Ethan Herdrick is giving a presentation on Running a startup on Scheme next week. It sounds pretty interesting as he will be comparing PLT with Kawa Scheme, in addition to the fact that he is running a startup on Scheme.
Out of the box, the OLPC XO comes loaded to the gills with Python, but sadly, no Lisp!
To remedy that situation I enlisted the help of the kind folks on the PLT discussion list to help me write a script to build the PLT DrScheme (Lisp) development environment for the XO.
This script is responsible for preparing the PLT application suite for the OLPC XO laptop computer. The script creates a typical binary, *not* a Sugar application (that is going to take a little more work!). You can download the application itself here, along with the md5 checksum, and the build log. A Flickr photoset is available here.
If you do try it out, please be sure to read the usage notes below, and let me know if anything needs to be added to them. All of the documentation is pre-installed, so once you’ve downloaded it, extracted the archive, and executed ‘drscheme’ (or ‘mzscheme’ if you want command line Lisp) in the bin dir, you should be ready to roll.
Thanks to all of the hard work by both the PLT and OLPC folks, lives will be changed.
- The apps run quickly. The slowest part is, of course, the disk I/O.
- Slideshow works very well; it looks great and runs fast, turning the XO into a wonderful little “personal” presentation machine.

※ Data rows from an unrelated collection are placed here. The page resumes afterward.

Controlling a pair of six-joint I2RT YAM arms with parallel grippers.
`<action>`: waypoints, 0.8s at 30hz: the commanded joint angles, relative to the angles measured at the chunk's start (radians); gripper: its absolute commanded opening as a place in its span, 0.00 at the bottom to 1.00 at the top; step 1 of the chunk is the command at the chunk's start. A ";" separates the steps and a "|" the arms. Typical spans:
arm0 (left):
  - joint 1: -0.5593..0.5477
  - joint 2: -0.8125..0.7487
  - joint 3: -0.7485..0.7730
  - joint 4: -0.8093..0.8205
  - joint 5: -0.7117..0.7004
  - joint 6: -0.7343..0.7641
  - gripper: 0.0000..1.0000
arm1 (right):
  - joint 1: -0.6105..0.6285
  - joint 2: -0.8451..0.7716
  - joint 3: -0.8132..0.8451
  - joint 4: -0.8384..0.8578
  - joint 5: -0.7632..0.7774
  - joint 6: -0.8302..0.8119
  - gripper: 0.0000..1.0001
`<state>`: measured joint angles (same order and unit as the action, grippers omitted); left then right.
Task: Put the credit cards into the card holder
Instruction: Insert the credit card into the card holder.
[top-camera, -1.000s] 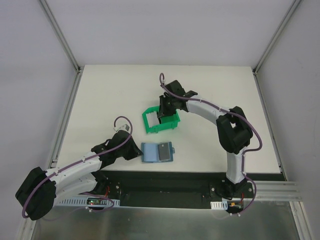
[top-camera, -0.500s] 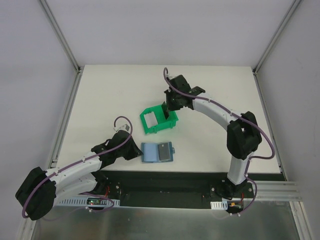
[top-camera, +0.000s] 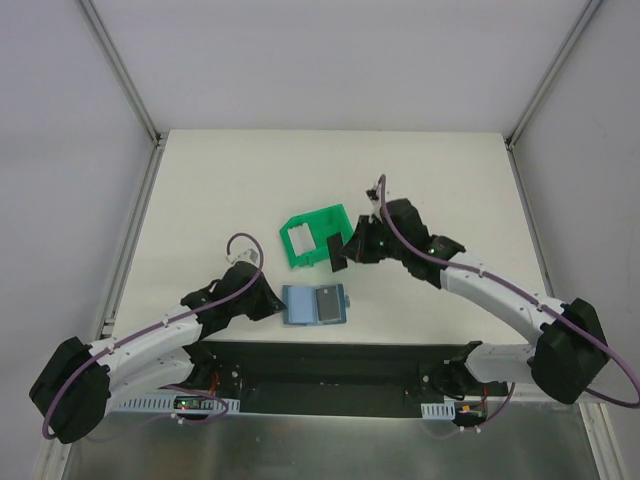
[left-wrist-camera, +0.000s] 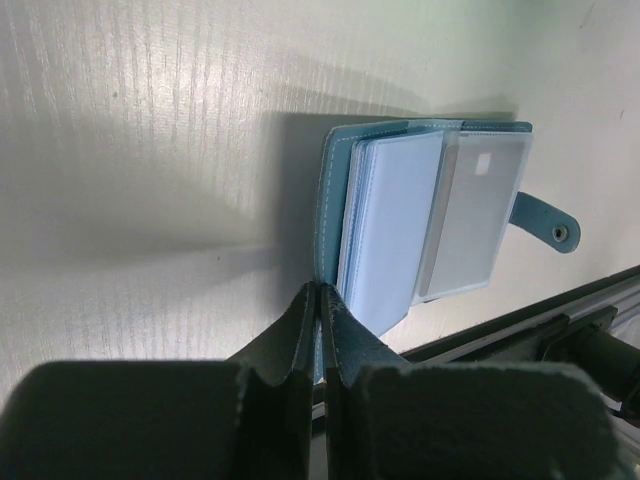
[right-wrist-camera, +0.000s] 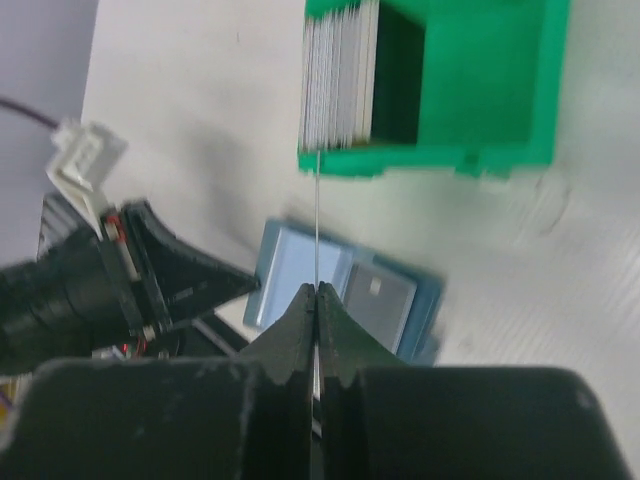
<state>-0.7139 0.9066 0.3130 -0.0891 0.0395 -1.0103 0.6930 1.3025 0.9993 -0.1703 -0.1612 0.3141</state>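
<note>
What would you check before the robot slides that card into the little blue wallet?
1. Dark card held by right gripper: ok, fingers shut on it.
2. Card holder lying open: ok.
3. Left gripper pinching the holder's edge: ok.
4. Free pocket: ok, the left page looks bare; a grey card fills the right.
5. Card lined up with a pocket: cannot tell.

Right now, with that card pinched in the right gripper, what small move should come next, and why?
Probably lower the card toward the open card holder. The right gripper holds it edge-on beside the green bin, short of the holder. The left gripper pinches the holder's edge, and its pale blue page looks free, while a grey card fills the other.
</note>
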 joint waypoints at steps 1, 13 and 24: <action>-0.002 -0.023 -0.028 0.008 -0.033 -0.024 0.00 | 0.120 -0.078 -0.212 0.270 -0.032 0.233 0.00; -0.002 0.021 -0.051 0.037 -0.027 -0.060 0.00 | 0.226 0.066 -0.453 0.586 -0.018 0.405 0.00; -0.002 0.025 -0.060 0.051 -0.026 -0.067 0.00 | 0.226 0.159 -0.481 0.635 -0.032 0.413 0.00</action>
<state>-0.7139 0.9295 0.2646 -0.0547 0.0387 -1.0649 0.9142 1.4452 0.5323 0.3912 -0.1844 0.7101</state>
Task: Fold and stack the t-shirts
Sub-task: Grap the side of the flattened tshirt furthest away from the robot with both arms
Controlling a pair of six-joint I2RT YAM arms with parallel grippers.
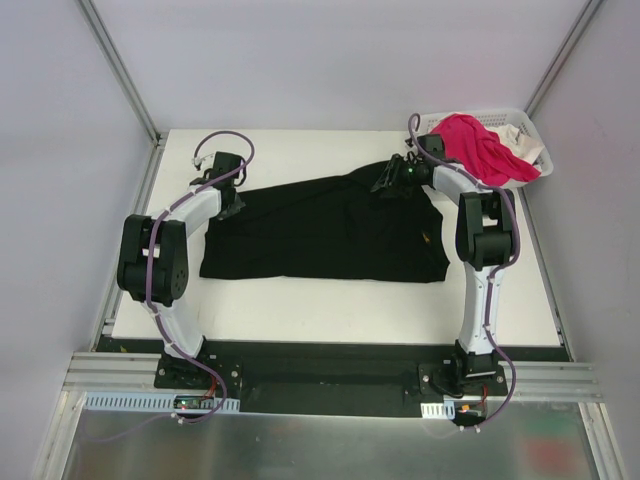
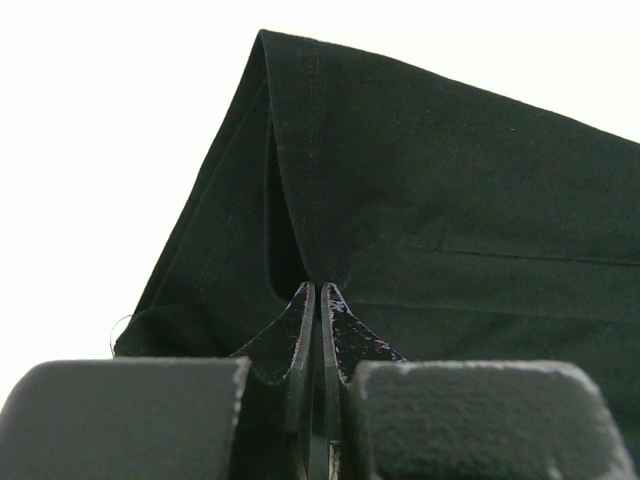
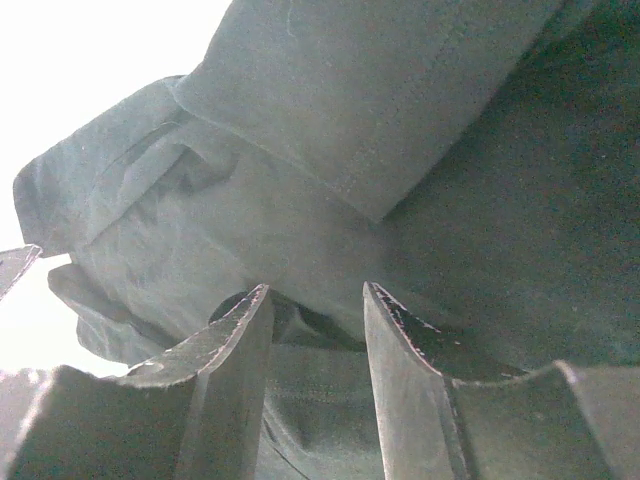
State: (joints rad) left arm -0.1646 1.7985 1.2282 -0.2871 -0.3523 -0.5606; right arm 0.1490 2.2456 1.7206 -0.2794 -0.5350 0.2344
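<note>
The black t-shirt [image 1: 325, 232] lies spread across the middle of the white table, print not showing. My left gripper [image 1: 232, 205] is at its far left corner, shut on a fold of the black cloth [image 2: 420, 210], which tents up from the fingertips. My right gripper [image 1: 392, 180] is at the shirt's far right corner, jaws open, with rumpled black cloth [image 3: 330, 130] between and past the fingers [image 3: 235, 330]. The pink t-shirt [image 1: 475, 145] lies heaped in the basket, with a white t-shirt [image 1: 515, 135] beside it.
The white lattice basket [image 1: 535, 150] stands at the table's far right corner. Grey walls and metal frame posts surround the table [image 1: 300, 300]. A black rail runs along the near edge by the arm bases.
</note>
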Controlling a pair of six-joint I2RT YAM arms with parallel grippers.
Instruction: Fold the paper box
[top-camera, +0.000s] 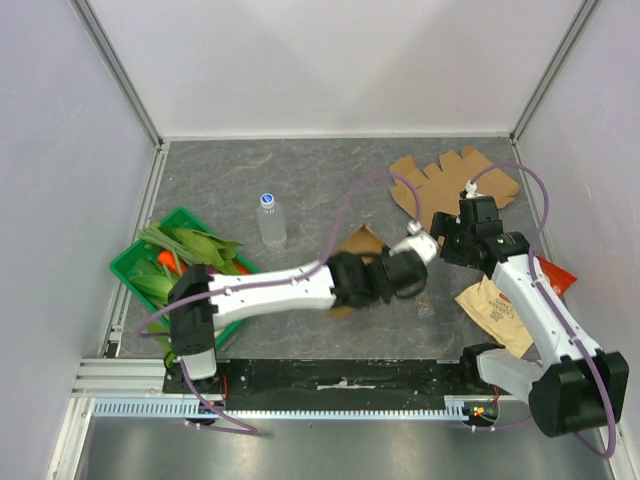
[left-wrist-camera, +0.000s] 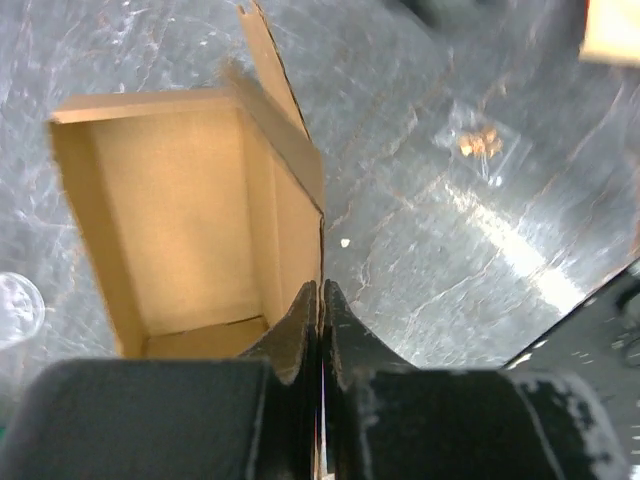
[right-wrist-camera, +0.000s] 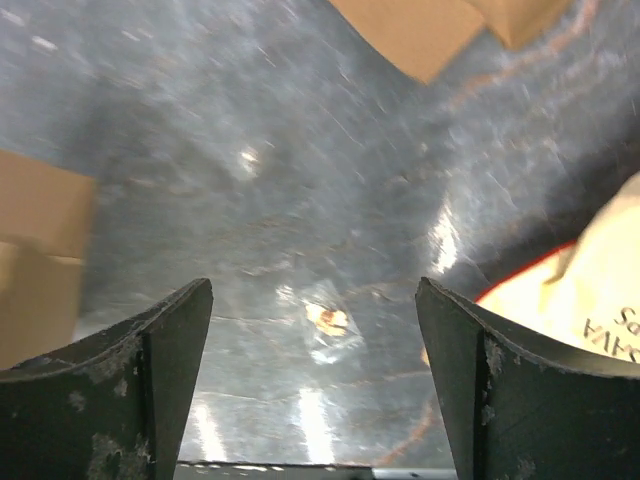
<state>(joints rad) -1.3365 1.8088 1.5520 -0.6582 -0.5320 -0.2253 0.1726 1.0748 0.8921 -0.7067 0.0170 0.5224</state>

- Out of the box, there is one setting in Edit->Preferences->Editing->General that is left unchecked: Open files in separate tabs (not separate windows). Left unchecked, opening a file will occur in a new window, and creating a new file will occur in the same editor. Check this feature. It will prevent multiple instances of DrScheme, conserving resources, and perhaps equally as important, it will make DrScheme more fun to use. “Reuse existing frames when opening new files” should not be checked!
- Help desk works wonderfully with one caveat. When you are running Sugar and you switch between applications, more than one “unknown app circle” will show up in the “Donut”, each one corresponding to a DrScheme window. When you try to return to the help desk, you will find that you are always returned to the DrScheme IDE window. In order to get back to the help desk window, return to the DrScheme IDE window and then use alt+tab to switch to the help desk.
- In this build of DrScheme, the IDE will resize to accomodate long file names. Although the XO screen has a very high resolution, it is very small, and large fonts are used to accomodate this. As a result, when file names longer than 16 characters are loaded, the IDE will expand off of the right side of the screen. This behavior will not be present in the newer version of DrScheme.
- The Preferences window buttons “Revert to Defaults”, and “Cancel”, and “Ok” are not visible, appearing just below the bottom bound of the screen. The mouse cursor *can* click these, and in fact when you do click them, you can see the buttons are depressed. “Revert” is on the far left, and then “Cancel”, and finally “Ok” is on the far right, appearing in that order. This is order is different than how it appears on Windows (Revert, Ok, Cancel)!
- Updated the build script (now tag 004) comments with note about what settings to check in DrScheme, updated the usage notes to reflect this fact
- Someone asked “By the way, is there a reason that just typing yum install plt-scheme wouldn’t work?”. That is a good question. PLT builds against OpenGL. The XO does not have hardware acceleration. Consequently there are two ways to run PLT on the XO: install Mesa for software-based OpenGL emulation or build PLT without OpenGL support. I chose the latter, without testing the former.
- In case you are interested in building PLT for the XO using Microsoft Virtual PC, I’ve added my setup notes.
Made a big correction in the order of the preference buttons, also updated the reference to the script which reflects the change.